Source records
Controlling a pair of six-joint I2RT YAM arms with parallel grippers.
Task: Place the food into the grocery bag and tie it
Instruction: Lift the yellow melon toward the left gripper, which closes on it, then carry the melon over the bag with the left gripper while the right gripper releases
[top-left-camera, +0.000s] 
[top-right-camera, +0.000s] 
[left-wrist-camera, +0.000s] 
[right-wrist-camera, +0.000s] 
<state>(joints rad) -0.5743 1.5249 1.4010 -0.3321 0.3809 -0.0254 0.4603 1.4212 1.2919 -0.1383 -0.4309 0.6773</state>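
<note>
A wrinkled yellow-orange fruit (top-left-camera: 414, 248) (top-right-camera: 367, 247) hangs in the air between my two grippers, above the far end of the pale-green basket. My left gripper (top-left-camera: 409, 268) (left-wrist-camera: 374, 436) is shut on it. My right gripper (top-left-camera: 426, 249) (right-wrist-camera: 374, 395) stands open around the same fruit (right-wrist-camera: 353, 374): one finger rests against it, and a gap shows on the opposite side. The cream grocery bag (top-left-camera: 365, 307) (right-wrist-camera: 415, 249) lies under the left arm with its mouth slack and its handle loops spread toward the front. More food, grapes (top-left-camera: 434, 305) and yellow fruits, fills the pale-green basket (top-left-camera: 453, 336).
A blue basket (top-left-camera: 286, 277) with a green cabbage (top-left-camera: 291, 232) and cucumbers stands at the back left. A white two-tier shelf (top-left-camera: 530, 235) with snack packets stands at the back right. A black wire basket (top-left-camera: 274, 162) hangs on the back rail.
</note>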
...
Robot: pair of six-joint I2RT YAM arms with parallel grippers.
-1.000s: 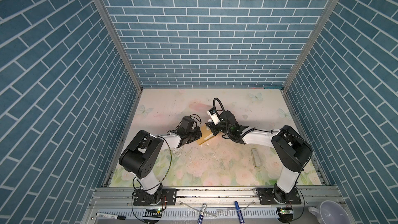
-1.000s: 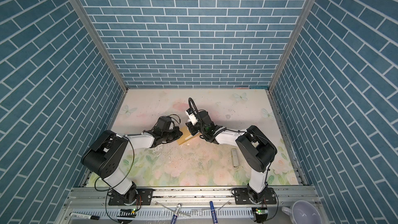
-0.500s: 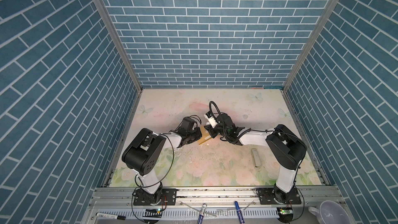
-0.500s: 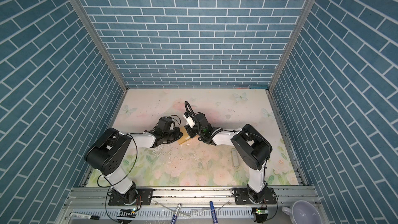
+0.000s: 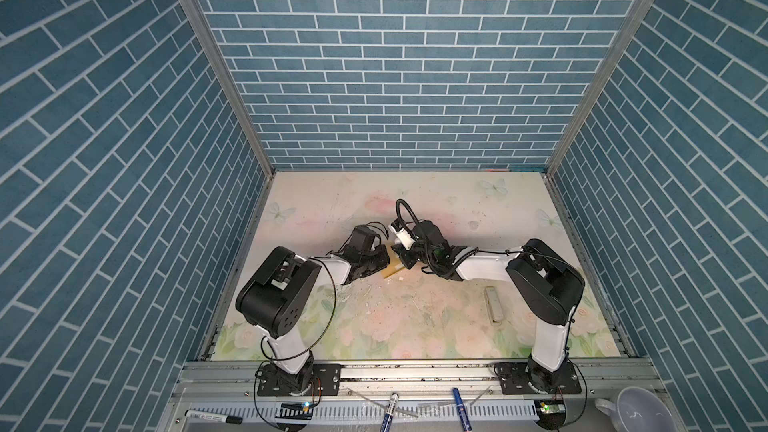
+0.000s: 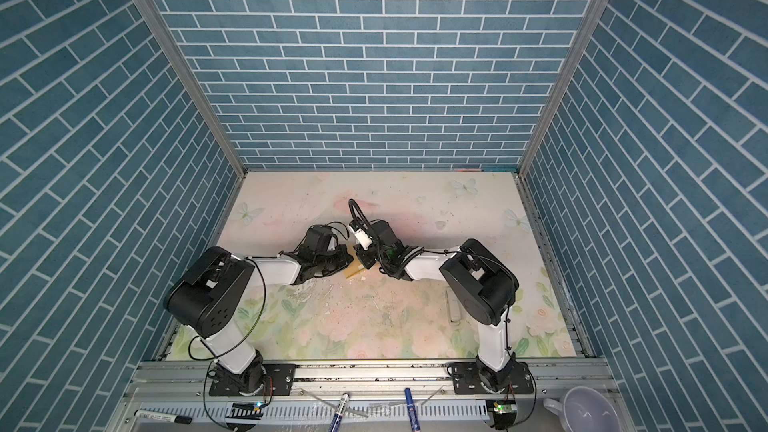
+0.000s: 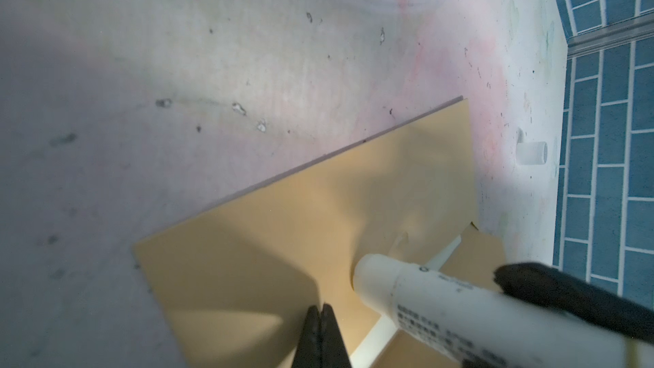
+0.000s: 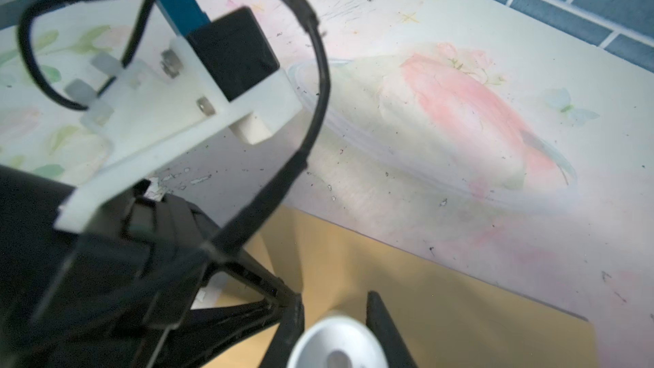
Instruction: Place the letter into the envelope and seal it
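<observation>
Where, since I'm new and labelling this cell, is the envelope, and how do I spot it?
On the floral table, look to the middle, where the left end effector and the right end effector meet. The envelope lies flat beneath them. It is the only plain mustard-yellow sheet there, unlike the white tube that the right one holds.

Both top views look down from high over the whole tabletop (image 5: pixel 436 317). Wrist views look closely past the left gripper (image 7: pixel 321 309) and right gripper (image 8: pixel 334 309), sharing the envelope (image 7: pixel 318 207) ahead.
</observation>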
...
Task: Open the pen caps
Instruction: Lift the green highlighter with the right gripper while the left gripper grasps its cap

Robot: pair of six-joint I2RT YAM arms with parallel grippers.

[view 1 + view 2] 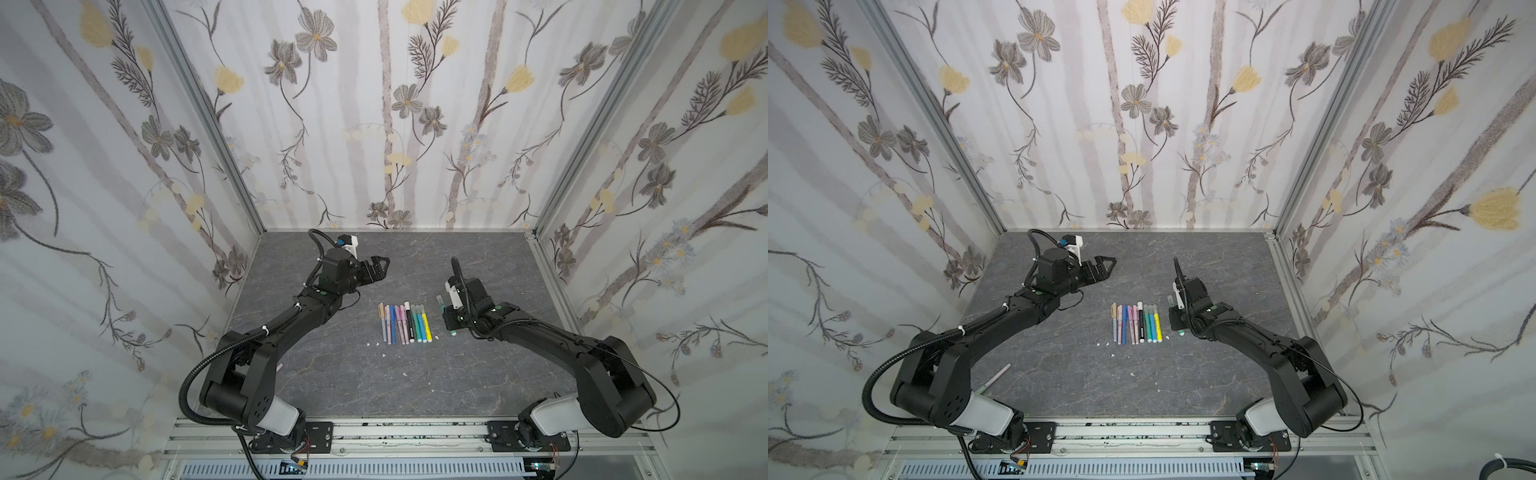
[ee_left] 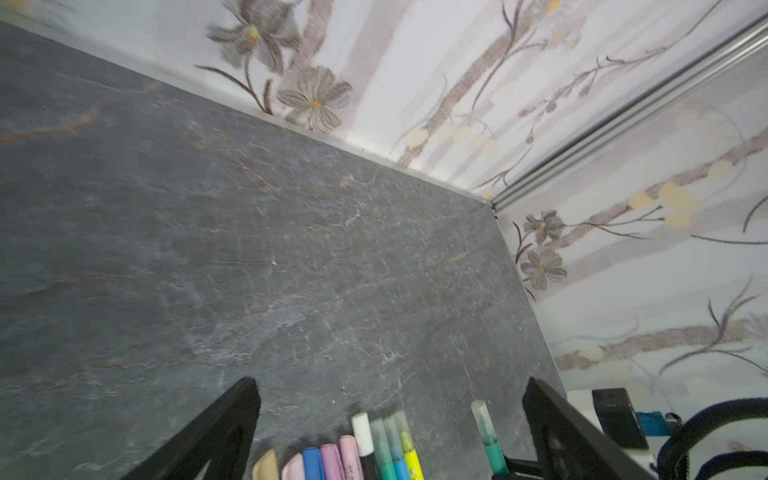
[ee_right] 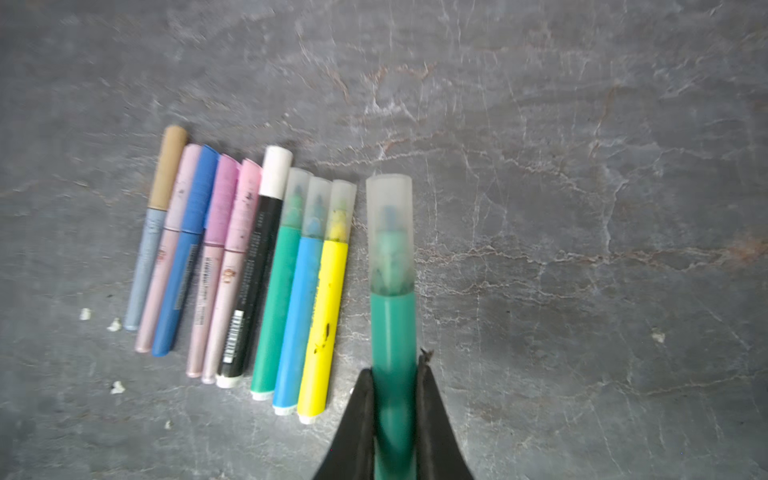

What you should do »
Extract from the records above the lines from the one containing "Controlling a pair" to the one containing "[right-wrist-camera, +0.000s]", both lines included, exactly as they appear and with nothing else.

Task result »
Controlling a pair of six-joint I2RT YAM arms with parallel grippers.
Task: Place the food into the grocery bag and tie it
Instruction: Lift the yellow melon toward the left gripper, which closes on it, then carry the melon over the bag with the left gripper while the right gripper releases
[top-left-camera, +0.000s] 
[top-right-camera, +0.000s] 
[left-wrist-camera, +0.000s] 
[right-wrist-camera, +0.000s] 

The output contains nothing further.